いちばん大切な注意:生理が止まっているとき
最後に、これだけは強調させてください。ダイエットやハードなトレーニングで生理が止まる(3か月以上こない)のは、体が発する重要な警告サインのことがあります。エネルギー不足の状態が続くと、ホルモンや骨の健康にも影響しうることが知られています。

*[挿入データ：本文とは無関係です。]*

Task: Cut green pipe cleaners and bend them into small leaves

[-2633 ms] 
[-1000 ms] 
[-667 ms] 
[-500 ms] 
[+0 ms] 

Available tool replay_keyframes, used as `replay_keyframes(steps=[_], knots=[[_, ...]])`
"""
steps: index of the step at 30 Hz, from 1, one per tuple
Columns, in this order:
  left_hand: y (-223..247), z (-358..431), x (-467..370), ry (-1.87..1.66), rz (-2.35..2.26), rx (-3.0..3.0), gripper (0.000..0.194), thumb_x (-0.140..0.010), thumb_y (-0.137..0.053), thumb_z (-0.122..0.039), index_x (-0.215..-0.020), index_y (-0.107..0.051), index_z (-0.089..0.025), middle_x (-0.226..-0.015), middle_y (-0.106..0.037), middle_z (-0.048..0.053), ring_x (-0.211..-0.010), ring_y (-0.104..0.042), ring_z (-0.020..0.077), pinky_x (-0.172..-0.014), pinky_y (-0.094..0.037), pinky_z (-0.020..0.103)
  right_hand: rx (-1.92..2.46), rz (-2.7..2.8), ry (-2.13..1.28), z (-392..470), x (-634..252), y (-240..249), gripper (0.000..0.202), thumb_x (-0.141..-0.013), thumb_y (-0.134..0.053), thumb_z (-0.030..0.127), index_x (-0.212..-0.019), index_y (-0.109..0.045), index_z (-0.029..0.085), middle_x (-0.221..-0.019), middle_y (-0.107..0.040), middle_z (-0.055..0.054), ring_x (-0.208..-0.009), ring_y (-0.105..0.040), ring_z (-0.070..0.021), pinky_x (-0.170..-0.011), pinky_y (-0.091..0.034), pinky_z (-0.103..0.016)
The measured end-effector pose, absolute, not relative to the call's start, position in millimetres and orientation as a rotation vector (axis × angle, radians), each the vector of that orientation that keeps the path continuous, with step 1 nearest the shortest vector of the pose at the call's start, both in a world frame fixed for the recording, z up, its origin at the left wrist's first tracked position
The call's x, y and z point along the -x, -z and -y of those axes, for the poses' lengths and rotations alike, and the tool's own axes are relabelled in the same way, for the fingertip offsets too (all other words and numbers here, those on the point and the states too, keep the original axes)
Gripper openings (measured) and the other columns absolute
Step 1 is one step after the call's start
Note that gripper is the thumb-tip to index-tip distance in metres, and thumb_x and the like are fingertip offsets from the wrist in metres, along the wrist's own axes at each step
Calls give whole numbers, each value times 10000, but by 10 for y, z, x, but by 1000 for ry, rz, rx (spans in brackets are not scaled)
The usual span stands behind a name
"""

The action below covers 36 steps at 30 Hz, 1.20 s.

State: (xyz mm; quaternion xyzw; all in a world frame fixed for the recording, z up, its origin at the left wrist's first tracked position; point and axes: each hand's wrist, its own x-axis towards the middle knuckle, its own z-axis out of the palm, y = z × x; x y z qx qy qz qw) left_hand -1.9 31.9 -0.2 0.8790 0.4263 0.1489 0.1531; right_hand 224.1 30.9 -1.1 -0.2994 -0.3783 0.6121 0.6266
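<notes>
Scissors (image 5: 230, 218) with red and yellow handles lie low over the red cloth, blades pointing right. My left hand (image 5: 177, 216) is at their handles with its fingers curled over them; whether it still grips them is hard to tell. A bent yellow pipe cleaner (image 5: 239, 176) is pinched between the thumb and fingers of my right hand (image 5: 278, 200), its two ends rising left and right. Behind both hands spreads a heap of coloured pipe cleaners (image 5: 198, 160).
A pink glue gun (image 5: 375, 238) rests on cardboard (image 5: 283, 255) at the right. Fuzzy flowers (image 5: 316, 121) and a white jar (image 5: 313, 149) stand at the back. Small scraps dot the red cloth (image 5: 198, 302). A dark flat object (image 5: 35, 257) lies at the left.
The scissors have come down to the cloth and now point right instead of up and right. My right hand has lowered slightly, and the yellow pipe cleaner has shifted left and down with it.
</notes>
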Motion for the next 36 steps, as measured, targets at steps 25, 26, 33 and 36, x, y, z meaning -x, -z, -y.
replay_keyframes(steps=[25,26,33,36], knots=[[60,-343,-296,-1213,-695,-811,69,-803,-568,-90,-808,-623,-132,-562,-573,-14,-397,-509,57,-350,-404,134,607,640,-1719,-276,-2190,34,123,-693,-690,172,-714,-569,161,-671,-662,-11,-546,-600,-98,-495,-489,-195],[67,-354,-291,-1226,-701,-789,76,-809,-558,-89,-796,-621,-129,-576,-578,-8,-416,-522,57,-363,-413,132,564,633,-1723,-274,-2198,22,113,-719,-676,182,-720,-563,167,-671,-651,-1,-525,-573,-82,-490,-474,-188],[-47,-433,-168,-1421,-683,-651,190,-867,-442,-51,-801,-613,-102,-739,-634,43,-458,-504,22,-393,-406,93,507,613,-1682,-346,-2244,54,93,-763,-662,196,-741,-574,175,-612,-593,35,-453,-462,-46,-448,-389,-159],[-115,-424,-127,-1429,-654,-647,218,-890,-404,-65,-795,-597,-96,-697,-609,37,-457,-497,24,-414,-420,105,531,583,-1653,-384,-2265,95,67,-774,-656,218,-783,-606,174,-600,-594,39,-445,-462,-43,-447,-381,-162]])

「体重が落ちて生理が止まった=痩せて順調」ではありません。むしろ立ち止まるべきサインです。自己判断で減量や運動を強めず、必ず婦人科やスポーツドクターに相談してください。
まとめ
- 月経周期は卵胞期(エストロゲン優位・調子が上がりやすい)と黄体期(プロゲステロン優位・不調を感じやすい)に分かれる。ただし個人差が大きい
- 周期とトレーニング効果の関係はまだ結論が定まっていない。厳密に決めるより体調に合わせて強度を上下させるのが現実的
- 生理前の体重増・むくみは水分によるもので体脂肪とは別。1か月の流れで見る
- 生理が止まっているときは要注意。自己判断せず医療機関に相談する
ご注意: 月経周期の感じ方・体調の変化には大きな個人差があり、この記事の内容がすべての人にあてはまるわけではありません。数値や傾向はスポーツ庁委託事業「女性アスリートの育成・支援プロジェクト」関連資料などを2026年7月20日に確認したものです。月経が長期間ない、経血量や痛みがいつもと違う、体調に不安があるといった場合は、婦人科などの医療機関に相談してください。妊娠中・産後の運動は、必ず医師の指示に従ってください。
よくある質問(FAQ)
- 生理周期でトレーニングの効果は変わりますか?
- 短期間の研究では月経周期による筋肥大の差ははっきりしないものの、長期的には黄体期にトレーニング効果が高くなる可能性が示唆される、という報告があります。ただしエビデンスはまだ限定的で個人差も大きいため、周期に合わせて追い込む時期を厳密に決めるより、体調に合わせて調整する考え方が現実的です。
- 生理前に体重が増えるのはなぜですか?
- 生理前の黄体期は体内に水分がたまりやすく、一時的に体重が増えたりむくんだりしやすい時期です。これは体脂肪が増えたわけではなく、周期の後半に生理が来ると戻ることが多いため、この時期の数値の増減で一喜一憂しすぎないことが大切です。
- 生理が止まっているのですが運動しても大丈夫ですか?
- 月経が3か月以上ないなどの状態は、エネルギー不足や体の異常のサインのことがあり、放置すると骨などにも影響しうるため注意が必要です。自己判断で減量や運動を強めず、婦人科やスポーツドクターに相談してください。